SUWANEE -- Gwinnett County Public Schools administrators told the school board last week they are not excited about the results of last year's High School Gateway in science, but they hope some online tools will help improve students' success.

Less than half of the test-takers passed the Gateway on their first attempt, said Steve Flynt, the school system's chief academic officer. Of the 9,813 10th graders who took the test, 48.7 percent passed.

"We have not been excited about the results," Flynt said, "... but we're hoping to see good information on the retest, which is being graded right now."

The Gateway is a test unique to Gwinnett County Public Schools. Unlike the Criterion-Referenced Competency Tests -- a state-mandated series of multiple choice exams that test students' knowledge of the curriculum -- the Gateway is a writing assessment that tests students' critical thinking and analytical skills.

The school system administers High School Gateway tests in science and social studies. To graduate, students must pass both tests. Including the first administration of the text, students have eight opportunities to pass.

The High School Gateway was developed in response to requests from community and business leaders, along with college and university faculty, for increased proficiency in written communication, according to the school district's Web site.

"The Gateway calls for students to be able to demonstrate those skills that will be necessary for them to be successful," said Jeff Barker, executive director of student accountability, assessment and advisement.

The Gateway is a one-prompt test, but students can choose between two scenarios, Barker said. To pass, students must use their own knowledge about the topic and pull information from the provided documents.

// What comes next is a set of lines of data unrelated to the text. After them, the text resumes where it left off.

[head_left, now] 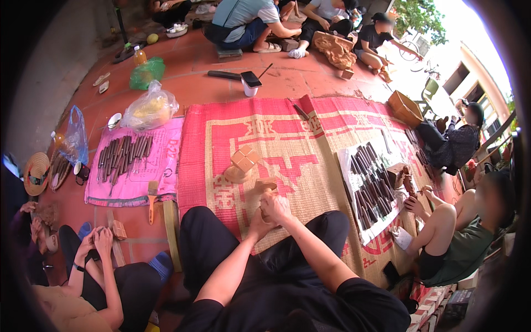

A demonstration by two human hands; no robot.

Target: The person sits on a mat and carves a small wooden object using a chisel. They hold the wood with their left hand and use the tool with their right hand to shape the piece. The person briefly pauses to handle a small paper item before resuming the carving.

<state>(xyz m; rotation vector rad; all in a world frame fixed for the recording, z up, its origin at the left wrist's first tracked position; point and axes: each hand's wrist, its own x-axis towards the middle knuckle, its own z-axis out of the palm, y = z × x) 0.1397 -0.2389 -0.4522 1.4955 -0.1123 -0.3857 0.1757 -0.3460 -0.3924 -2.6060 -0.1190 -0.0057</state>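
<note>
In front of my lap my two hands are close together, fingers closed. My right hand (277, 206) lies higher, its fingertips against a small light-brown wooden piece (266, 185) with a rounded edge. My left hand (259, 226) is curled just below and touches the right; what lies inside its fingers is hidden. Just beyond, to the left, a square wooden block (245, 157) with a cross cut into its top sits over a rounded wooden base (237, 175) on the woven mat (310, 191).
Rows of dark-handled carving tools lie on a pink sheet (168, 177) at left and a white sheet (362, 237) at right. A flat brush (152, 202) lies near my left knee. Co-workers sit close on both sides and farther ahead. A white cup (249, 88) stands beyond the mat.
</note>
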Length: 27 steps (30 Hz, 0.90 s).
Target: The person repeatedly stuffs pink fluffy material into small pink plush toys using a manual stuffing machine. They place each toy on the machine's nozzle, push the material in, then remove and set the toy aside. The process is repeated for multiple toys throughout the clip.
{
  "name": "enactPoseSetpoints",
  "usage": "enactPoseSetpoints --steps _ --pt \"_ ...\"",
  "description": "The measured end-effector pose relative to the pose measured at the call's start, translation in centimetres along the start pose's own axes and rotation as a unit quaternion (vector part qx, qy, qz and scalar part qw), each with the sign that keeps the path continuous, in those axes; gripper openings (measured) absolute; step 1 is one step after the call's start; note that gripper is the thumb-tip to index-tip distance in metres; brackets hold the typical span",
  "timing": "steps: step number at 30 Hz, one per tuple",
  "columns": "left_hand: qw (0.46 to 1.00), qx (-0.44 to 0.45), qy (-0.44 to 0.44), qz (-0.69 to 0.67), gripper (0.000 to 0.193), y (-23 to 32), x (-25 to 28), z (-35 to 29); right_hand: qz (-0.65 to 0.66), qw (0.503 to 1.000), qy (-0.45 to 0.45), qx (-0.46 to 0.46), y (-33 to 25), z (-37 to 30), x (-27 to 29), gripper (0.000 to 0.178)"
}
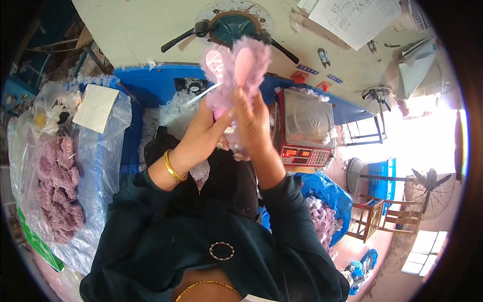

On the science Gateway, students receive two scores -- one in science content, which is evaluated on the communication of scientific facts, concepts and principles, knowledge and use of science, and use of the scientific process, and one in language arts, which is evaluated on focus and development, organization, fluency of expression and conventions.

Flynt said the school system wants to bring students up to the desired performance level rather than lowering standards.

The school system has ways to support students who aren't successful the first time they take the test, such as intervention classes and online tools, Barker said.

The online resources for the science Gateway include an informational video, a tutorial and biology and chemistry reviews, tips for test success, and examples of papers that did not meet performance standards, met the standards and exceeded standards.

The resources can be found on the school system's Web site, www.gwinnett.k12.ga.us. Click on "Assessment/Testing" under Quick Links and then choose "Assessment News: HS Gateway Science Support."

"One day," Barker said, "our ultimate goal is that all kids will pass all assessments."